Friday, May 15, 2020

In Which The FT's Izabella Kaminska Comes Dangerously Close to Thoughtcrime

From the all-knowing one:
In the dystopian novel Nineteen Eighty-Four (1949), by George Orwell, the word thoughtcrime describes a person's politically unorthodox thoughts, such as unspoken beliefs and doubts that contradict the tenets of Ingsoc (English Socialism), the dominant ideology of Oceania. In the official language of Newspeak, the word crimethink describes the intellectual actions of a person who entertains and holds politically unacceptable thoughts; thus the government of the Party controls the speech, the actions, and the thoughts of the citizens of Oceania. 
From FT Alphaville:

From Fahrenheit 451 to “censortech”
Fahrenheit 451 is the temperature at which book-paper catches fire and burns. It symbolises the decay of democracy and human rights because there is nothing more indicative of totalitarianism than the suppression of “dangerous ideas” through the act of burning books.

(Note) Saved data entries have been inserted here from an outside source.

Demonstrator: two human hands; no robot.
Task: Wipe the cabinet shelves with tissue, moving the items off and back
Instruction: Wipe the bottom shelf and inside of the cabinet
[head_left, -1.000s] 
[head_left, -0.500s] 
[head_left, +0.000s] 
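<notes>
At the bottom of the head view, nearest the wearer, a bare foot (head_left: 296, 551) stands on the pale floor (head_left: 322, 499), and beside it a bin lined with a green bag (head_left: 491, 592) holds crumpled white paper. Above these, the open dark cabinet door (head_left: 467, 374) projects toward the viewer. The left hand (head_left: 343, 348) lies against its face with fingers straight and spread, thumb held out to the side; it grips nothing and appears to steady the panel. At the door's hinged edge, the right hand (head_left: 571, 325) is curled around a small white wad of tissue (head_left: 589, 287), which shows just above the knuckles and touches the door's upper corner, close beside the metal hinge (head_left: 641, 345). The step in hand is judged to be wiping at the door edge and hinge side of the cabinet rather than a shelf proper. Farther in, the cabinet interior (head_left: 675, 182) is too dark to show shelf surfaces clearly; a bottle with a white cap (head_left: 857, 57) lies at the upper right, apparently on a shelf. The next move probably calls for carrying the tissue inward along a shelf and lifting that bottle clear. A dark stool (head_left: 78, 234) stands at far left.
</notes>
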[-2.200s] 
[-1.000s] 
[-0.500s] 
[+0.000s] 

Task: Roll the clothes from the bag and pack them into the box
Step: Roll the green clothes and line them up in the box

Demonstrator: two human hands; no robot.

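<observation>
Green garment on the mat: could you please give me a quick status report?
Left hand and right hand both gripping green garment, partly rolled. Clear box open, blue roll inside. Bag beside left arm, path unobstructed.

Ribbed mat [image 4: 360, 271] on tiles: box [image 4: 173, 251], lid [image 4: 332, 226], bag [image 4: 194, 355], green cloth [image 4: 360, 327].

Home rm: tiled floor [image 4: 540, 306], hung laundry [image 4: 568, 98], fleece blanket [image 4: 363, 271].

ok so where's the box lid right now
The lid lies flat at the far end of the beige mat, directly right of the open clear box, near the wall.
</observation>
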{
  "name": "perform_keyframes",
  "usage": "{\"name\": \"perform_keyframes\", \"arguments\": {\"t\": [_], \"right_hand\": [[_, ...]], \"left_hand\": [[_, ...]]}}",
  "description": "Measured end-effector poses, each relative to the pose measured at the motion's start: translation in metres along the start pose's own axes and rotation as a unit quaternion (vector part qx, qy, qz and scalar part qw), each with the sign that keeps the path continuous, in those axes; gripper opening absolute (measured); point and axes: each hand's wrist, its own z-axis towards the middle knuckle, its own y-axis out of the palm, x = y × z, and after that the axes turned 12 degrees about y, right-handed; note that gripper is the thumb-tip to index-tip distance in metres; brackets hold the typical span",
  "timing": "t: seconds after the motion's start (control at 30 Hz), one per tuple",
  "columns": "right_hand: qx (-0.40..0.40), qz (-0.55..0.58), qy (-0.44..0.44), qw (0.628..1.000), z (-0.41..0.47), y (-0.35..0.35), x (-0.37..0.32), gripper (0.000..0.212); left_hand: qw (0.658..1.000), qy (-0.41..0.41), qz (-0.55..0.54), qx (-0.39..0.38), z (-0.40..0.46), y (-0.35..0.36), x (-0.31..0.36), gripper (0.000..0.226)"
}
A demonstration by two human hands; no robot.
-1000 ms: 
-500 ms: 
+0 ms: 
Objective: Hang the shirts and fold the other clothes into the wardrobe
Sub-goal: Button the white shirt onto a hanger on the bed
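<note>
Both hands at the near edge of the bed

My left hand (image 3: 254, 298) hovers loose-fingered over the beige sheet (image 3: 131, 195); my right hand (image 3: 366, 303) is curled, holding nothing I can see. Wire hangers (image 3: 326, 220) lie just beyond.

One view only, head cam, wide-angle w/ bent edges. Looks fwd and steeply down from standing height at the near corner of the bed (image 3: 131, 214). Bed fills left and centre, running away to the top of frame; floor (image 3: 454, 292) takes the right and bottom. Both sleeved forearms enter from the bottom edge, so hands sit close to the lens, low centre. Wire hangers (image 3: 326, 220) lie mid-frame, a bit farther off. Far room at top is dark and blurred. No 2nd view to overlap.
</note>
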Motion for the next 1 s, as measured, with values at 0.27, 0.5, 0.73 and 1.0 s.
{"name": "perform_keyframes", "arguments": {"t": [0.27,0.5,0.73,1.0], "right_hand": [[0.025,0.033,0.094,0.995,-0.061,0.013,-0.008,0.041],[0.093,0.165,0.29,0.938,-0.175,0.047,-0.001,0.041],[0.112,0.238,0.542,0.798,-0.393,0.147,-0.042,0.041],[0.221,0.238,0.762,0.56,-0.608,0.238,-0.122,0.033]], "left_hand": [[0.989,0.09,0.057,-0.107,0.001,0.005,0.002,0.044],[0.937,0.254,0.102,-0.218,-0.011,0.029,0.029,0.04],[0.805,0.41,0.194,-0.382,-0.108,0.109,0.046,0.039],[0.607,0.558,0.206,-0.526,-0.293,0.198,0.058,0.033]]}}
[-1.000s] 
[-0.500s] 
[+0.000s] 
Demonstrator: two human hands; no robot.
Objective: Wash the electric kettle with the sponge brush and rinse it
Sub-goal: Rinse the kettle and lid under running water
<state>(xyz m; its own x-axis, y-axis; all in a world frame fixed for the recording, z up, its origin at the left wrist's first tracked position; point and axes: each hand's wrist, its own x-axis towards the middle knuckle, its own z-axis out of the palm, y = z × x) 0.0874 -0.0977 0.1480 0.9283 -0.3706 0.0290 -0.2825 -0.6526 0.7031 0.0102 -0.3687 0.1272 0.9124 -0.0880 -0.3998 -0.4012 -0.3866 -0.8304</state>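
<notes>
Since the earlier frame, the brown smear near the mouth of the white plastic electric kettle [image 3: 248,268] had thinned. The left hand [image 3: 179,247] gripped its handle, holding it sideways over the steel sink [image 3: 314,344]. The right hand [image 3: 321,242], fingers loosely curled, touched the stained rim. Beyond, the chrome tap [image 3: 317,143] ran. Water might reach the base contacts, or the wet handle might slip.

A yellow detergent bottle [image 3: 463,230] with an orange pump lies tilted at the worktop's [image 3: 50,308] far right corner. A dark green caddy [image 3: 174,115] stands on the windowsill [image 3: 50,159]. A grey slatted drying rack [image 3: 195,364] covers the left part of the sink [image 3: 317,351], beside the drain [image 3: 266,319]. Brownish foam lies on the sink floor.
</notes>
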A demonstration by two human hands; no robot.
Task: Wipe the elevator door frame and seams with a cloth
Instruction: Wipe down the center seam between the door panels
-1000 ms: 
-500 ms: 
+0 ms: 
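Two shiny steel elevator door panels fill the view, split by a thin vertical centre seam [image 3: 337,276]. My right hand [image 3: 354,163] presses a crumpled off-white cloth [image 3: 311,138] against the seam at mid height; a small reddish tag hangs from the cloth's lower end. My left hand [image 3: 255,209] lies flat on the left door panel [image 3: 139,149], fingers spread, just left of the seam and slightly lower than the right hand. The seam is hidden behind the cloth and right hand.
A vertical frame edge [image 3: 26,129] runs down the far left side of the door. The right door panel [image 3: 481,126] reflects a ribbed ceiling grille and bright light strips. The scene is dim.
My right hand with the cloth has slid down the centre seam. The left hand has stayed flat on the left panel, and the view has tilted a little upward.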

Censortech, as we would like to coin it, is the skilful art of deploying algorithms to suppress “fake news”. Could it be we are at the stage that this tech is becoming the modern-day equivalent of book burning? (We must be careful to differentiate censortech from Censortec, which is — we kid you not — a company specialising in “herd management systems”. Of the bovine variety though.)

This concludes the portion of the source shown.